How To Harden A Sterling Silver Ring
Q: I have just finished my first real piece of jewelry - it is a sterling
silver ring that I fabricated. It was made from 12 and 14 guage square wire
stock that I bent into small circles and soldered on top of each other in
several progressive sizes; almost a pyramid effect with a bezel setting on
top with a shank attached to the underneath of it all. I then filed to
make it all look like round wire. Anyway, my question is; do I need to
harden the ring somehow, or is it already hard enough after the bending to
wear well. Before I soldered the shank on, it almost seemed like I could
pinch the shank with my fingers and it would bend. If I should harden the
ring, how do I do it (I do not have a kiln).

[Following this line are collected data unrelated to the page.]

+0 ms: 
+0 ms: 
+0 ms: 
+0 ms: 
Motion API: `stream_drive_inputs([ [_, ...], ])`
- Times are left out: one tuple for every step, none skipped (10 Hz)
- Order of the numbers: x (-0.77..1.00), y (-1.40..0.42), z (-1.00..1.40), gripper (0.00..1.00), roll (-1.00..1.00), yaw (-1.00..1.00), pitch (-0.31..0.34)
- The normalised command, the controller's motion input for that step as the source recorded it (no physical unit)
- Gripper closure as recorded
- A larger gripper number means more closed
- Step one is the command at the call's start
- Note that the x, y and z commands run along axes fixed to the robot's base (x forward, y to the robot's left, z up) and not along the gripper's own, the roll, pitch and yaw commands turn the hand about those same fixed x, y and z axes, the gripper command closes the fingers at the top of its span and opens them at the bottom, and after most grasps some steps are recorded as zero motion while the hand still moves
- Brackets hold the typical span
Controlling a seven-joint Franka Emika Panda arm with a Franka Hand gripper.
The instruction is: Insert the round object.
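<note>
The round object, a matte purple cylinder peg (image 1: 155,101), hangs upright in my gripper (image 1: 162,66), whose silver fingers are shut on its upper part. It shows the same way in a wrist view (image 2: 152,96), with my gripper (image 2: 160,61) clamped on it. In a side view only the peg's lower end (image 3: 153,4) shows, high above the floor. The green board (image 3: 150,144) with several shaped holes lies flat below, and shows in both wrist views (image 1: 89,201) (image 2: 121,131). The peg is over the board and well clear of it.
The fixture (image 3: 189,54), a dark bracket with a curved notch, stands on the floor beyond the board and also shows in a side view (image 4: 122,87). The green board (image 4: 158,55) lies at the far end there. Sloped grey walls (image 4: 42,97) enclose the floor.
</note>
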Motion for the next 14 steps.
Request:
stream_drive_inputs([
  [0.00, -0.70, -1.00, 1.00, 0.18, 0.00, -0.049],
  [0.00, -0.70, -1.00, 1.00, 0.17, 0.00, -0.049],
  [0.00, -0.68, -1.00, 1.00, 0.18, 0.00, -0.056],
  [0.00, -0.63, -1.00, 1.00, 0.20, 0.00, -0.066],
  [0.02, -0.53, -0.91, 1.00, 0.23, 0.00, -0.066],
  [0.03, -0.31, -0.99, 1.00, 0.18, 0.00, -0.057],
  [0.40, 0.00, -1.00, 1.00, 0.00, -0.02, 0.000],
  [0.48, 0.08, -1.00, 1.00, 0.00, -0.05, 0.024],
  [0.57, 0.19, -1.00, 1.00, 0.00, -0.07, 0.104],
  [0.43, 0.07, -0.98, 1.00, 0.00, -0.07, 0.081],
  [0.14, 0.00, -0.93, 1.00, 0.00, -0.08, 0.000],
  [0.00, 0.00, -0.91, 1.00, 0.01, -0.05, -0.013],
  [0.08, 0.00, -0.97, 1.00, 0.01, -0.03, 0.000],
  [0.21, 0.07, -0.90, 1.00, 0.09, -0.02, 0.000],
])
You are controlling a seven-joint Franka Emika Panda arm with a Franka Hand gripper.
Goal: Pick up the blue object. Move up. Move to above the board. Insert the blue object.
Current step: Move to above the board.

A:Generally speaking, allowing sterling to air cool will leave it hardened, as opposed to 'annealed,' soft. I can see reasons for working the square to look round with a file, except for the shank. That I should think would be worked only to a appear half or 3/4 round. But in any case, keep working and keep on asking questions. Things fall into place eventually. Hard to say, it depends on your last soldering step. Did you quench the ring after the final solder (while it was still hot) or did you let it cool on its own? If it cooled on its own its probably about as hard as you're going to get it. If you quenched it while hot you can heat the piece to just short of the lowest solders melting point ( red hot is best but your solder may not allow it) and then let it cool down by itself. This can be tricky if your new and you may be better off just letting it alone.